PHI Labeling Process

Introduction

In this report, we outline the methodology used to create a labeled dataset with annotated PHI from clinical notes. Specifically, we describe the process for sampling clinical notes and performing annotations. This process was designed to achieve the following objectives:

  • Ensuring demographic representation across diverse patient populations
  • Maintaining consistency in annotation across multiple annotators
  • Balancing efficiency with quality in the annotation process
  • Managing the resource-intensive nature of medical text annotation

Figure 1 provides an overview of the labeling process.

Figure 1: Labeling Process

Data Sampling Methodology

The data sampling was performed in two steps. First, we conducted a random sampling across the entire set of notes. Then, we applied diversity sampling using a set cover algorithm. The details of these procedures are outlined below.

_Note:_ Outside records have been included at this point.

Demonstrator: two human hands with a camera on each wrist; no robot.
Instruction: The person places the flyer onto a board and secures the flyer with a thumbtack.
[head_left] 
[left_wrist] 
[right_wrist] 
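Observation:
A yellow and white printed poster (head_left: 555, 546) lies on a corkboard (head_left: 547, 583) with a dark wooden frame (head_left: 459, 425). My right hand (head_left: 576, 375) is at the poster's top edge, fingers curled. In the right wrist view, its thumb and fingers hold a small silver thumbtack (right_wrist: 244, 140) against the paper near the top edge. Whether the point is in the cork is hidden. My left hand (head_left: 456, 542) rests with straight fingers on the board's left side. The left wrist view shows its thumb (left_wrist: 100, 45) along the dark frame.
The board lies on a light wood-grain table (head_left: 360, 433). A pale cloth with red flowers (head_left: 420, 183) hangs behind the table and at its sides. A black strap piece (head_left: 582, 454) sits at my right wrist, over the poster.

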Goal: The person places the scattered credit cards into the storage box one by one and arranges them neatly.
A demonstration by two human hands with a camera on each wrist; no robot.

Note Characteristics Analysis

The sampling process incorporates textual characteristics to ensure diversity in content:

  • Note titles are categorized to represent different types of clinical documentation.
  • Note length distribution is analyzed using a binning approach:
    • Calculation of the median length per note title
    • Computation of the median of medians
    • Selection of notes between the 25th and 75th percentiles
    • Quantization into four distinct bins for balanced representation

Set Cover Algorithm Implementation

To optimize sampling while maintaining representation across all demographic and textual characteristics, we implemented a modified set cover algorithm:

  • Initial random sampling of 1M notes to create a computationally manageable subset
  • Application of a set cover algorithm to ensure representation across all defined partitions
  • Optimization for maximum coverage with minimal redundancy

Annotation Guidelines Development

Guideline Structure

Comprehensive annotation guidelines were developed through an iterative process. These guidelines include:

  • Clear definitions of annotation targets
  • Explicit inclusion and exclusion criteria
  • Representative examples
  • Decision trees for ambiguous cases
  • Standard operating procedures for the annotation workflow

The labeling guidelines can be found here.

Guideline Validation

The guidelines underwent multiple validation cycles, including:

  • Pilot testing with experienced annotators
  • Refinement based on inter-annotator agreement analysis
  • Integration of edge cases identified during initial annotation phases

Pre-labeling and Annotation Distribution Process

LLM Pre-Annotation Implementation

The pre-labeling process utilized GPT-4 via Azure’s API (version 2023-05-15), incorporating:

  • Prompt engineering optimized using the I2B2 dataset
  • Integration of annotation guidelines into prompt design
  • Systematic validation of pre-labeled outputs

Annotation Distribution

Notes were assigned following a structured protocol:

  • Random assignment to ensure unbiased distribution
  • Dual annotator requirement for each note to enable quality assessment
  • Tracking system implementation to monitor annotation progress
  • Regular checkpoints for interim quality assessments

Quality Control Framework

The quality assessment framework employs a bilateral F1 measure approach:

  • Primary F1 calculation:
    • Annotator A’s labels serve as the ground truth against Annotator B’s annotations
    • Annotator B’s labels serve as the ground truth against Annotator A’s annotations
    • The final F1 score is computed as the arithmetic mean of both directions

Adjudication Process

All clinical notes without 100% agreement across annotated spans undergo an adjudication process. Experienced annotators review and resolve disagreements to ensure annotation quality. Only the notes with 100% agreement or adjudicated notes are used as gold standard.